NAVIGATA LAUNCHES VoIP IN SASKATCHEWAN: Navigata, a SaskTel
subsidiary, now offers its WebCall VoIP service in Regina, Saskatoon,
and Prince Albert. Basic service, including 1,000 minutes of off-net
long distance, is $29.95/month.
http://www.crtc.gc.ca/archive/ENG/Orders/2006/o2006-68.htm
MTS ADDS ALARM SERVICE TO TELECOM BUNDLES: Manitoba Tel customers can
now include services from AAA Alarm Systems in product bundles with
MTS Wireless, MTS High Speed Internet, and MTS TV, and receive an
additional $5/month discount.
BELL SAYS VIDEOTRON IMPEDES CUSTOMER CHOICE: Bell Canada has asked the
CRTC to order Videotron to stop disconnecting customers' inside wire
from Bell's network when activating cable telephony service, and to
allow these customers to continue using Bell's high-speed Internet
services.
http://www.crtc.gc.ca/PartVII/eng/2006/8622/b2_200602773.htm
NORTEL BROADENS RESTATEMENT: Nortel Networks now says that the scope
of the accounting restatement announced March 10 will be wider than
expected. The amounts involved were not disclosed. (See Telecom
Update #520)
TELUS OFFERS SMALL-BUSINESS BUNDLE: Telus has introduced Business One,
a bundle of IP-based telecom, Internet, and IT services designed for
small businesses. It is currently available only in Alberta and
British Columbia.
ITU TELECOM SHOW RETURNS TO GENEVA: This year's Telecom World show
will be held in December in Hong Kong, the first time that the
once-every-three-years extravaganza has been held anywhere but
Geneva. But it seems that the non-European venue was not well received
by exhibitors and attendees: this week the International
Telecommunications Union announced that Telecom World 2009 will be
held in Geneva: Hong Kong didn't even submit a proposal.

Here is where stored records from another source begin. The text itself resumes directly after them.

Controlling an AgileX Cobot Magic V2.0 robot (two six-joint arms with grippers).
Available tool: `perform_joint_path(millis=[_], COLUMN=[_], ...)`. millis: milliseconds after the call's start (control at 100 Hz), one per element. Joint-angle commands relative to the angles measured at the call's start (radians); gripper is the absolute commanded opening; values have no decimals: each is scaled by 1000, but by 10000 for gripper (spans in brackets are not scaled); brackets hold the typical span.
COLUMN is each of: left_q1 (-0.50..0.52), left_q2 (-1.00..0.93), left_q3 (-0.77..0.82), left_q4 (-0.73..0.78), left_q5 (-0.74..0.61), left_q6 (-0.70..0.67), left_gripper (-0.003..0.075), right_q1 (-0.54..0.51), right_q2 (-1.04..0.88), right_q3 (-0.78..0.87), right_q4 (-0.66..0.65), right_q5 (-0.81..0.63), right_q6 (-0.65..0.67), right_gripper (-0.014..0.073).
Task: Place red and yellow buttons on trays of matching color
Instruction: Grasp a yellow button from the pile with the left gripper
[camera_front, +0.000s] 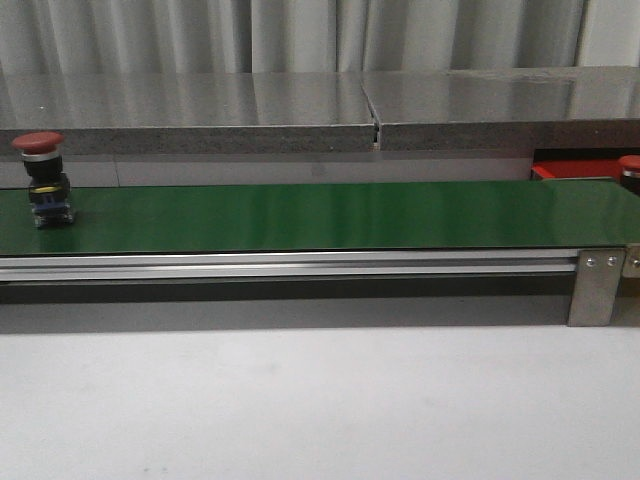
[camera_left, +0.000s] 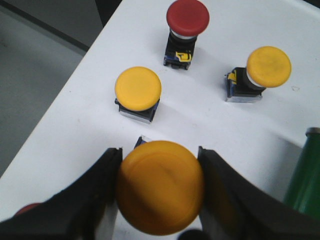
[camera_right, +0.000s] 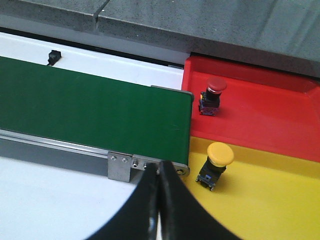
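On the green belt (camera_front: 320, 220), at its far left in the front view, a red button (camera_front: 42, 180) is seen upright. From the left wrist view, the left gripper (camera_left: 159, 187) is clamped on a yellow button (camera_left: 160, 187); two more yellow buttons (camera_left: 138, 89) and a red one are spread on the white table (camera_left: 65, 135). From the right wrist view, the right gripper (camera_right: 160, 200) is pressed together, empty; a red-capped button (camera_right: 212, 95) is set in the red tray (camera_right: 270, 115), a yellow-capped button (camera_right: 216, 165) in the yellow tray (camera_right: 270, 200).

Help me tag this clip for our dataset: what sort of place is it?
Probably a lab mock-up of a conveyor sorting line: a green belt on an aluminium frame, a red tray and a yellow tray at its end, and loose push buttons on a white table.
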Motion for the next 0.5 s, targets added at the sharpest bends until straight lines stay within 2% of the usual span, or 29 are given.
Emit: perform_joint_path(millis=[0,170,490], left_q1=[-3,-25,-193], left_q2=[-112,-232,-317], left_q3=[41,217,306], left_q4=[-25,-111,-102], left_q5=[-85,-228,-234], left_q6=[1,1,1], left_gripper=[96,96,96], right_q1=[-1,-1,-1], right_q2=[2,2,2], right_q3=[-25,-25,-25], right_q4=[13,13,13], right_q5=[-79,-79,-79], right_q6=[-9,-9,-9], right_gripper=[-69,-69,-69])
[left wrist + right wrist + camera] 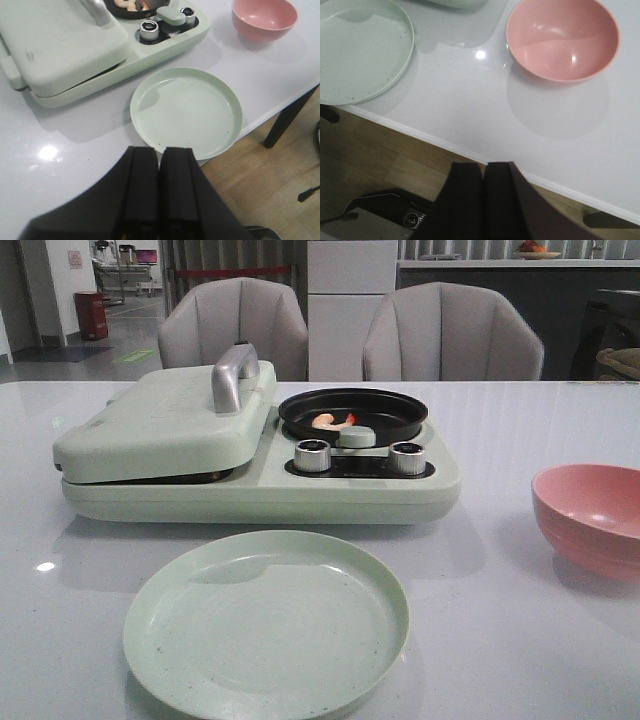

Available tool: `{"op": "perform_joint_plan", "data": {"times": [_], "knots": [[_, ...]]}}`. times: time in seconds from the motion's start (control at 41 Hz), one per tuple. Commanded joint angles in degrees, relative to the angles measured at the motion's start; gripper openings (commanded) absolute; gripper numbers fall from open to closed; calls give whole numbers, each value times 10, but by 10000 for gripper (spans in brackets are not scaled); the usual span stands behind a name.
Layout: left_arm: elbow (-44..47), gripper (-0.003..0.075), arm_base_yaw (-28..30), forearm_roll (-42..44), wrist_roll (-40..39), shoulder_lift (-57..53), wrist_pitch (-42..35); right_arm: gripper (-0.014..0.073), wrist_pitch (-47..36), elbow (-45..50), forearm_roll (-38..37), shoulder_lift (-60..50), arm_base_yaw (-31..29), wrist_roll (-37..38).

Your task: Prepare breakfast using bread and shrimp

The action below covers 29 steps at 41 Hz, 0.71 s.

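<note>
Looking across the bench (520,640), we see the shrimp (333,421) in the black pan (400,412) at frame centre, on the pale green cooker (250,485) whose lid (165,420) is down. No bread shows. A green plate (265,625) lies lower centre, a pink bowl (592,515) far right. Our left hand (160,190) and right hand (485,200) each have fingers pressed together, holding nothing.
</note>
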Motion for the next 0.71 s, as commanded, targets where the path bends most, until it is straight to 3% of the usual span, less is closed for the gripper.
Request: {"op": "perform_joint_plan", "data": {"times": [0.0,0.122,0.682], "knots": [[-15,102,-3,50,-66,2,-43,46,-50,-16,-5,2,0,0],[-15,102,-3,100,-88,2,-31,46,-50,-16,-5,2,0,0],[-15,101,-3,98,-88,2,-19,46,-49,-16,-5,2,0,0]]}}
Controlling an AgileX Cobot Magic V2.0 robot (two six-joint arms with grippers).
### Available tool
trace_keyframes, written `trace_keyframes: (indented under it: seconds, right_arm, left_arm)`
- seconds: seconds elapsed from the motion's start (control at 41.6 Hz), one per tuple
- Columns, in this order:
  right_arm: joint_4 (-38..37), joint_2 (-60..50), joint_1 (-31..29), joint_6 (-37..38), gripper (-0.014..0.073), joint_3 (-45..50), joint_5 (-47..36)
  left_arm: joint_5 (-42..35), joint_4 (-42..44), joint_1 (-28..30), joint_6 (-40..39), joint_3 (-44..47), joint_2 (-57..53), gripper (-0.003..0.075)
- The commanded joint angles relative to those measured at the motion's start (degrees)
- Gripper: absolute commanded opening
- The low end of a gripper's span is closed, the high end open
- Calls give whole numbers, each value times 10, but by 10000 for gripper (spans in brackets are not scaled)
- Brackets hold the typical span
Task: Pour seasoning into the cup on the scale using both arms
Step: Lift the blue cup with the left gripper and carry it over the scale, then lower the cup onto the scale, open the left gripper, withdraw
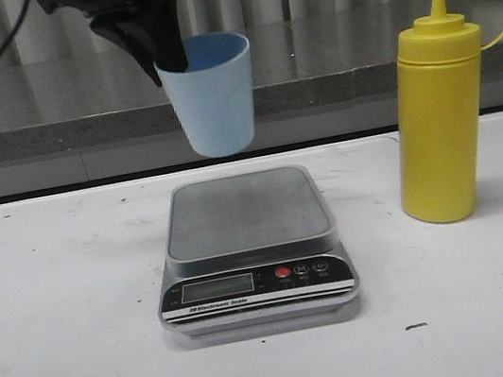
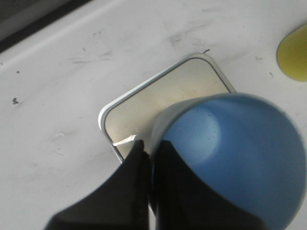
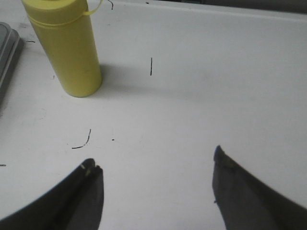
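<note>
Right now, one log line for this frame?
left gripper: holding cup above scale | right gripper: open, empty | seasoning: upright on table

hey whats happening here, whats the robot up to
The left gripper holds a small light-blue plastic tumbler by its rim, one jaw inside and one outside, in the air above the flat digital kitchen scale with the grey steel platform. The cup looks empty and is not on the scale. The tall yellow plastic squeeze bottle stands upright on the white table to the scale's right, untouched. The right gripper is open over bare table near it.
</note>
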Motion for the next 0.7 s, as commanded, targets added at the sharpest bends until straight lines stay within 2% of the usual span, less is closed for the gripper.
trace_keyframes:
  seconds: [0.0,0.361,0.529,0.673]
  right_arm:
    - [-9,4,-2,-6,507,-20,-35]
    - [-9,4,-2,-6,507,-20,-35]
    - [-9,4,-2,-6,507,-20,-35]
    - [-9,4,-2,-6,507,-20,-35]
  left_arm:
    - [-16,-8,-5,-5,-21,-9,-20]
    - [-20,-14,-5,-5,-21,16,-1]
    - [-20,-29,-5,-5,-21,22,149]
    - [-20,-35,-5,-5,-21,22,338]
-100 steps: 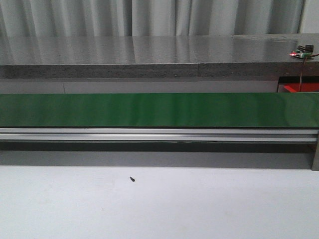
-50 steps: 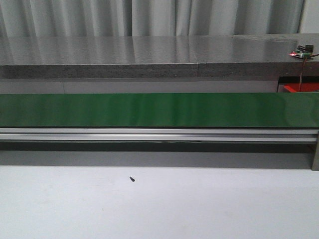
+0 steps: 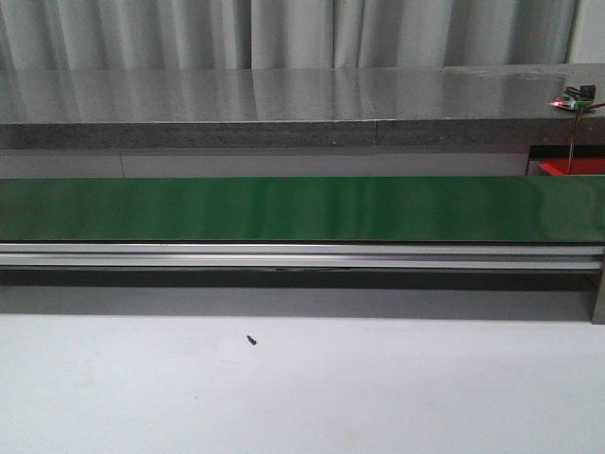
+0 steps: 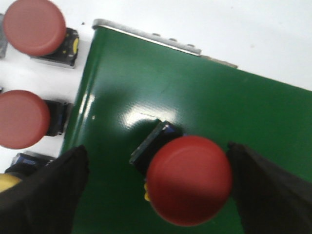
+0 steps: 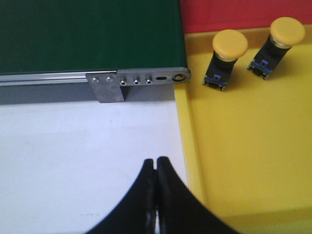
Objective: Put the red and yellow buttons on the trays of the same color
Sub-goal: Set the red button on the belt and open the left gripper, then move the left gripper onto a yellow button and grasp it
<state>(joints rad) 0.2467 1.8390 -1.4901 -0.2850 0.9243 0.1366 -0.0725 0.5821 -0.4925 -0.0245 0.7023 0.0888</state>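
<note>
In the left wrist view a red button point(image 4: 189, 180) with a dark base lies on the green belt point(image 4: 195, 92), between the spread fingers of my left gripper point(image 4: 157, 156). That gripper is open; one finger is close beside the cap, the other well apart. Two more red buttons point(image 4: 34, 27) point(image 4: 22, 119) stand off the belt's end. In the right wrist view my right gripper point(image 5: 156, 162) is shut and empty over the white table, beside the yellow tray point(image 5: 243, 146). Two yellow buttons point(image 5: 229, 45) point(image 5: 286, 30) stand in that tray. A red tray point(image 5: 234, 14) lies beyond it. Neither gripper shows in the front view.
The long green belt point(image 3: 284, 208) on its aluminium rail point(image 3: 284, 253) crosses the front view, with a grey counter point(image 3: 284, 104) behind. A corner of the red tray point(image 3: 572, 167) shows at far right. A small dark screw point(image 3: 251, 340) lies on the white table.
</note>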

CABLECO BUYING BRITISH VIRGIN MOBILE: A British cable company, NTL,
has agreed to buy the British wing of Richard Branson's wireless
holdings for 962 million pounds. Branson's Virgin Group also owns 50%
of Virgin Mobile Canada.
RIM REVENUE SOARS; STOCK SLIPS: Research In Motion says subscriber
additions are up 50% since settlement of the NTP suit. Revenue of
US$561 million in the quarter ended March 4 was 39% higher than a year
ago. A $162 million charge related to the NTP suit held profits to $18
million. RIM's results trailed forecasts, sparking a 6% drop in its
share price.
HEAD OF NETWORK GROUP LEAVES CYGNAL: Todd Rutherford, President of
Cygnal Technologies' Network Solutions Group, is leaving the company
to "pursue other interests." His interim replacement is CEO Jos
Wintermans.
CWTA HOLDING WIRELESS CONFERENCE: The Canadian Wireless
Telecommunications Association will hold a two-day conference entitled
"Work. Live. Play. The Infinite Potential of Wireless" in Toronto May
16-17. It is the CWTA's first multi-day conference since 2002.
http://www.cwta.ca
OUR PUBLISHING SCHEDULE: Next week's issue of Telecom Update will be
published on Thursday, so that our team can enjoy the long weekend.